╭──
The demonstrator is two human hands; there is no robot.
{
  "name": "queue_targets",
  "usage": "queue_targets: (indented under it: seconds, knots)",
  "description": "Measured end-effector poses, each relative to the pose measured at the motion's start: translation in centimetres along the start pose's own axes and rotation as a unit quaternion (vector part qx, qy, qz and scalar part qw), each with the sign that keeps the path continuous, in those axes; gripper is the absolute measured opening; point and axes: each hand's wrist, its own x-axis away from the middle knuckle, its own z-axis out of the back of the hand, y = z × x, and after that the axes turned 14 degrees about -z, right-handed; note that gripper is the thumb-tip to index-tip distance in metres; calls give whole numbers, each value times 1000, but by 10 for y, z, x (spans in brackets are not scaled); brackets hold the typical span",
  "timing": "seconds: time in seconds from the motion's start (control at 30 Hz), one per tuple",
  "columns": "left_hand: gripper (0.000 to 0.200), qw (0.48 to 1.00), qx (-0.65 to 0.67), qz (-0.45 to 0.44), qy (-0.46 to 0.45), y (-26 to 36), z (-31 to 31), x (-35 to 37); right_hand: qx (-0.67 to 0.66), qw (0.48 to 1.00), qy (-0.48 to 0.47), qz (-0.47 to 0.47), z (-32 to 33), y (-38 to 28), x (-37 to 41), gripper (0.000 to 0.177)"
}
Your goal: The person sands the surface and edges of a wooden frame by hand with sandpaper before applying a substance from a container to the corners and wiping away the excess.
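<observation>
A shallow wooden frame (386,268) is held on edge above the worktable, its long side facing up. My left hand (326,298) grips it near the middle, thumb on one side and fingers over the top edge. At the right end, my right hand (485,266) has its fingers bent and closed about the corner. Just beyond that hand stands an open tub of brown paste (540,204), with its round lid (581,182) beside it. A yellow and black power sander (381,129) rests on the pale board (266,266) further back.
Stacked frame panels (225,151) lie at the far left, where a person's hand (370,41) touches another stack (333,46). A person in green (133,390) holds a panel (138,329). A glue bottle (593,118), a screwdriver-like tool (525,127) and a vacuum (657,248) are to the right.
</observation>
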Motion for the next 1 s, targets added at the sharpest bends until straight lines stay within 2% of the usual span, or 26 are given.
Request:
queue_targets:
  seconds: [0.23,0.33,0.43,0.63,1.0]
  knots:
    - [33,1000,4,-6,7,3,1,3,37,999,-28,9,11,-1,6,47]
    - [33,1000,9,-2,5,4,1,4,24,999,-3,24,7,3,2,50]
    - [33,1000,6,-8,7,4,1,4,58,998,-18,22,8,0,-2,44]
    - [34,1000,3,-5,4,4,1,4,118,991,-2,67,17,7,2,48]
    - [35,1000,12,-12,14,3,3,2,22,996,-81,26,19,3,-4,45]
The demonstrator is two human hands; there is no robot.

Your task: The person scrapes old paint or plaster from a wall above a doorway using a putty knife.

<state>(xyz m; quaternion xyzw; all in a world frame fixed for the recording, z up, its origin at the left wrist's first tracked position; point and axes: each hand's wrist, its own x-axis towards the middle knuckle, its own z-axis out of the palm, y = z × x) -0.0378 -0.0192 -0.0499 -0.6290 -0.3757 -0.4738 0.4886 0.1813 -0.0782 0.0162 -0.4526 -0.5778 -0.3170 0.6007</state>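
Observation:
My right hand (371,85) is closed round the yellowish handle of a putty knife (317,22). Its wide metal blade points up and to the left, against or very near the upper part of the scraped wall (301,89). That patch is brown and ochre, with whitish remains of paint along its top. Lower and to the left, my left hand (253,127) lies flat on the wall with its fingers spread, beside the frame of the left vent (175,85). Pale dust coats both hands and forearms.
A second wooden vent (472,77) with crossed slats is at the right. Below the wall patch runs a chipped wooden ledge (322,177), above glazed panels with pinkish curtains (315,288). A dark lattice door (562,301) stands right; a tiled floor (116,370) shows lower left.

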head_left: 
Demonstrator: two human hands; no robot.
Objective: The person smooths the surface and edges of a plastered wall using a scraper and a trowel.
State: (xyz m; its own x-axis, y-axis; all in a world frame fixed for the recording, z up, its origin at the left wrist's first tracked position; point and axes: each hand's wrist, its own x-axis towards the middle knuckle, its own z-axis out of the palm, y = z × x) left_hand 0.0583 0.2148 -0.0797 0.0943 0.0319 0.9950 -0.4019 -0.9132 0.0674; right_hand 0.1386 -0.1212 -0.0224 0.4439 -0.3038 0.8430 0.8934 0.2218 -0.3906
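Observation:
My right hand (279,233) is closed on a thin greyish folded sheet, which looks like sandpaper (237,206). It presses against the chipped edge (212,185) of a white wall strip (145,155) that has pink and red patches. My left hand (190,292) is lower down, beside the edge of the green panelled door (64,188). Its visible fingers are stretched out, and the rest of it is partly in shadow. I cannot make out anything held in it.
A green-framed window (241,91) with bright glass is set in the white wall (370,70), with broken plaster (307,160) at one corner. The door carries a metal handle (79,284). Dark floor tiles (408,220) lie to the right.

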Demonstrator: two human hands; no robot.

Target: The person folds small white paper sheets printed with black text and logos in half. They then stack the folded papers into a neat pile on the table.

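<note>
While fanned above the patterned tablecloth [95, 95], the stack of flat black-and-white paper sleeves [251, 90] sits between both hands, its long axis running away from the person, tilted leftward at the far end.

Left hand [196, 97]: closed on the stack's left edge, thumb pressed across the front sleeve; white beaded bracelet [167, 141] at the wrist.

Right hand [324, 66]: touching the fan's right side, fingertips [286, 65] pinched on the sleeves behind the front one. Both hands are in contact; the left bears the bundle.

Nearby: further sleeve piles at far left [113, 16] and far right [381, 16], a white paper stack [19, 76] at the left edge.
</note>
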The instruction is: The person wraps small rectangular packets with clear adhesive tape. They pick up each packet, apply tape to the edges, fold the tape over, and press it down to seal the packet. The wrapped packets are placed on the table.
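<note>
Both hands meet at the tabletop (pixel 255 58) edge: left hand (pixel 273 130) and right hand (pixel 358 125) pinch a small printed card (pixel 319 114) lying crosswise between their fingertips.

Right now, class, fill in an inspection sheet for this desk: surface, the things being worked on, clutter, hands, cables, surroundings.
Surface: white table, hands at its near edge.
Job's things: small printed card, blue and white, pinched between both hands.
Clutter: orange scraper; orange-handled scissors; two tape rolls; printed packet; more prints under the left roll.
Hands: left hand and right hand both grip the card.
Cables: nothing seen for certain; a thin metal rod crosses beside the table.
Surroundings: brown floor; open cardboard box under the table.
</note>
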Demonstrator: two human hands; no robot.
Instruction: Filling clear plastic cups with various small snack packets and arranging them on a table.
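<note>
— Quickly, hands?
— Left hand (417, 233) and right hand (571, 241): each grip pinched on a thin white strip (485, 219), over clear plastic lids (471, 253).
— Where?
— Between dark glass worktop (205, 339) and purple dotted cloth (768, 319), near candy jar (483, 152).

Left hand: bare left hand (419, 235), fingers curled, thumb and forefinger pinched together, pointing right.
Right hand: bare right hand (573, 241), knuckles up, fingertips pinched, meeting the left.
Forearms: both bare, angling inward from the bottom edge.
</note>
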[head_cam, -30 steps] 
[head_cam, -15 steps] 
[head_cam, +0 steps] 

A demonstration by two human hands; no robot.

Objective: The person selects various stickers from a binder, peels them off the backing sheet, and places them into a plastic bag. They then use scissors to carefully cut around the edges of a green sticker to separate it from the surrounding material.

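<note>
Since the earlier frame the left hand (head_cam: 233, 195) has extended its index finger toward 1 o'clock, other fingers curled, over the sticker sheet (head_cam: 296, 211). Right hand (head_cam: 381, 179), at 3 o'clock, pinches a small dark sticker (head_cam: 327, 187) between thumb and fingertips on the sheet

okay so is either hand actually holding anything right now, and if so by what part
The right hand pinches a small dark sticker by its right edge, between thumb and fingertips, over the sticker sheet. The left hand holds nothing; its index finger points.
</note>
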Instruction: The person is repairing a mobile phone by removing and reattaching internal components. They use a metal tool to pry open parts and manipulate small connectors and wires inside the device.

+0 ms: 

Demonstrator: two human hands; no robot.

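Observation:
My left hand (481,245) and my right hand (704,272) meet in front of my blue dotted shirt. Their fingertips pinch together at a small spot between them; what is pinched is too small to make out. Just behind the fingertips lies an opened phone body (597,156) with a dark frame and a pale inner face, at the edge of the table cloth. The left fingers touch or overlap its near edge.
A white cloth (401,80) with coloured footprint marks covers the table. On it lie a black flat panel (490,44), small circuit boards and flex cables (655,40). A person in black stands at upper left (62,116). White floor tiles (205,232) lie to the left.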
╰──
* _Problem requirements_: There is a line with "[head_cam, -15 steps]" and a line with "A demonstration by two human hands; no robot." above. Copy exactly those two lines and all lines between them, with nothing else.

* _Reply to the task_:
[head_cam, -15 steps] 
[head_cam, +0 steps] 

A demonstration by two human hands; no robot.

The answer has nothing more to it.